EXERCISE REQUIREMENTS: The answer must be only the lines below from the one holding "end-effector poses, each" down to the one holding "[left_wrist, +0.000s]", ends included, printed exactly; please omit all pictures.

Entries taken from a collection:
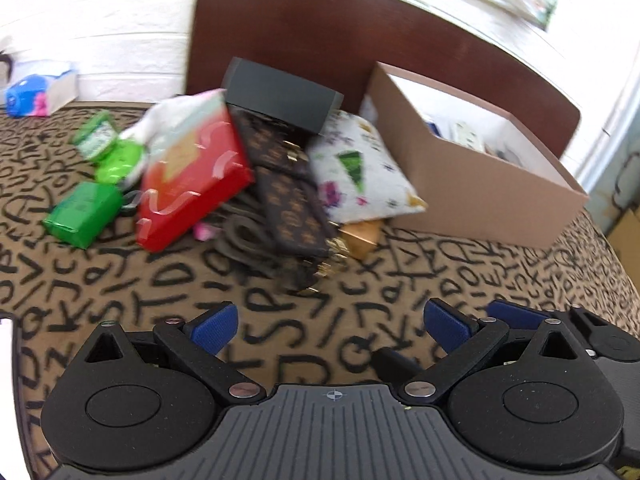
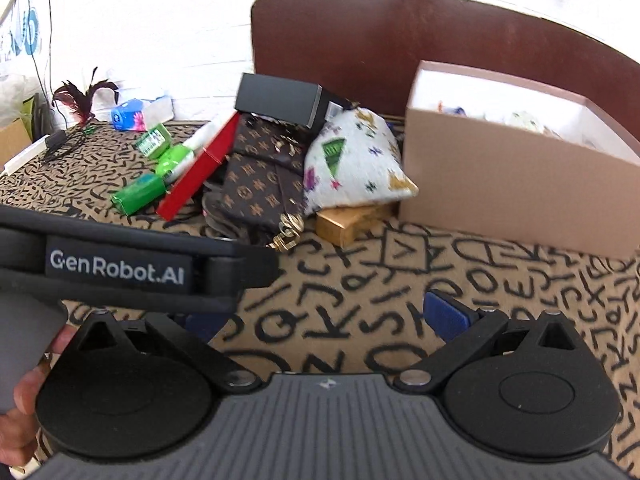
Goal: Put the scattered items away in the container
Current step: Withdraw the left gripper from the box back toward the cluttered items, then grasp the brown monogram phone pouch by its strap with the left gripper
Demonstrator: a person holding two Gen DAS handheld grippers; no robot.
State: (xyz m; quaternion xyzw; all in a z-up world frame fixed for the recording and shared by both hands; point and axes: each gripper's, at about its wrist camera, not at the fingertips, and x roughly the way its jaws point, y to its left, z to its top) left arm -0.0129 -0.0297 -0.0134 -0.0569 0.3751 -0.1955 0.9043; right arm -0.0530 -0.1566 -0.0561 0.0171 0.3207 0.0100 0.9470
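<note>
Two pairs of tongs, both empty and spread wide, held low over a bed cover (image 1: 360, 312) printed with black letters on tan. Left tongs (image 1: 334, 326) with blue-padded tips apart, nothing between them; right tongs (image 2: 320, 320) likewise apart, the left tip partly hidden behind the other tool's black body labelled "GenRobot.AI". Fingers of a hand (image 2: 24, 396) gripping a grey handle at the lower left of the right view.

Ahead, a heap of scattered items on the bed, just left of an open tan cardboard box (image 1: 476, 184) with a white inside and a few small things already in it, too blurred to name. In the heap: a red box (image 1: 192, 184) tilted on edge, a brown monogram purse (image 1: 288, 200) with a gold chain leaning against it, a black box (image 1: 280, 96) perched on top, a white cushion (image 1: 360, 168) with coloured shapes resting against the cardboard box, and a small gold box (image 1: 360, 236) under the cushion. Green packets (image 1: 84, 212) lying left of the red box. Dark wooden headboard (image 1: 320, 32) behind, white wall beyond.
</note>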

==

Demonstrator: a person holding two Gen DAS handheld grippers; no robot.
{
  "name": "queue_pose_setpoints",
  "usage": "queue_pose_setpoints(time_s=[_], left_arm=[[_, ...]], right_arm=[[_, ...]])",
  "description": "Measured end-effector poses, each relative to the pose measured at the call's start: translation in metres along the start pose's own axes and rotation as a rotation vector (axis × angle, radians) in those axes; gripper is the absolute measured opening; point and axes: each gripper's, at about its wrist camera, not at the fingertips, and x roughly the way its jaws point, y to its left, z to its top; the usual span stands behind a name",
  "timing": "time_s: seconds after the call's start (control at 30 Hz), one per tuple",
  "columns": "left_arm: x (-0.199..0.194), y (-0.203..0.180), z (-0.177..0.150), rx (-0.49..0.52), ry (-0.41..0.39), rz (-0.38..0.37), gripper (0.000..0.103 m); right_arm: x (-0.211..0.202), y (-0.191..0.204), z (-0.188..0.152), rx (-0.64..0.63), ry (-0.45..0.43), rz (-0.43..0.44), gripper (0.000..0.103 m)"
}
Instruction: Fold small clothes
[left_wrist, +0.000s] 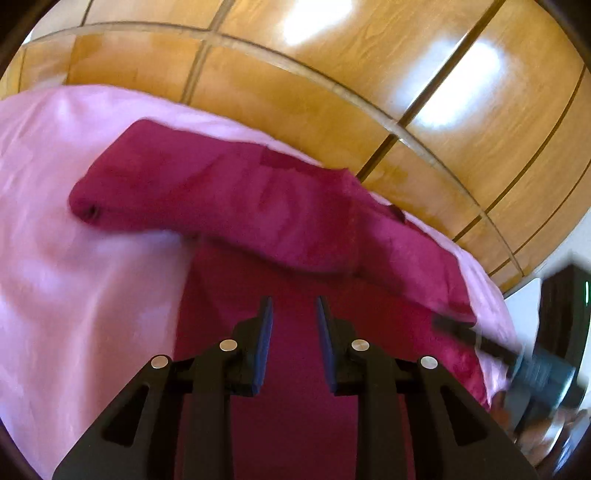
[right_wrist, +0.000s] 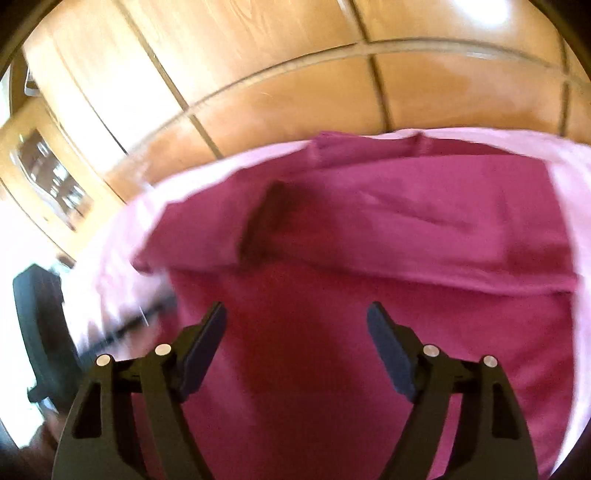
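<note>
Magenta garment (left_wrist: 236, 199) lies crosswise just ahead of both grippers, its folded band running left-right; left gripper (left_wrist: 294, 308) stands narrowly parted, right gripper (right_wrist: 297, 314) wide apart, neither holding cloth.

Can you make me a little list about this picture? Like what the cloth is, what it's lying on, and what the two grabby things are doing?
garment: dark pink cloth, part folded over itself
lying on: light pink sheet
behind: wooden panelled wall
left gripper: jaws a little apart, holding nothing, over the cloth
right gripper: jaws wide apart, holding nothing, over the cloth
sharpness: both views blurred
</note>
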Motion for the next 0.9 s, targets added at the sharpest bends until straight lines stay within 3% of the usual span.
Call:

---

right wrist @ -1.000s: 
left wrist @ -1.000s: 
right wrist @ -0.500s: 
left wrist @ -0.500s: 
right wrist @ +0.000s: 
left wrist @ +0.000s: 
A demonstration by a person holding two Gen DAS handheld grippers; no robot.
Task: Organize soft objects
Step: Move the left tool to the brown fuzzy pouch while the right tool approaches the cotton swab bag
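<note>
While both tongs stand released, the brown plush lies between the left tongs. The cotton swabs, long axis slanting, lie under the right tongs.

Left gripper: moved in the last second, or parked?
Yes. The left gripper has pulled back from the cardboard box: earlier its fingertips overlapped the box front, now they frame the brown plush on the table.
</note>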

ANSWER TO THE PROBLEM:
  "description": "Measured end-effector poses, each relative to the pose measured at the call's start: translation in metres along the start pose's own axes and rotation as a rotation vector (axis × angle, radians) in those axes; gripper is the absolute measured opening; point and axes: each gripper's, at about its wrist camera, not at the fingertips, and x roughly the way its jaws point, y to its left, z to its top; the usual span stands behind a name",
  "timing": "time_s: seconds after the call's start (control at 30 Hz), one per tuple",
  "columns": "left_arm: x (-0.199..0.194), y (-0.203..0.180), z (-0.177..0.150), rx (-0.49..0.52), ry (-0.41..0.39), rz (-0.38..0.37), gripper (0.000..0.103 m); right_arm: x (-0.211..0.202), y (-0.191..0.204), z (-0.188..0.152), rx (-0.64..0.63), ry (-0.45..0.43), rz (-0.43..0.44), gripper (0.000..0.103 m)"
}
Instruction: Fold small clothes
[left_wrist, +0.000s] 

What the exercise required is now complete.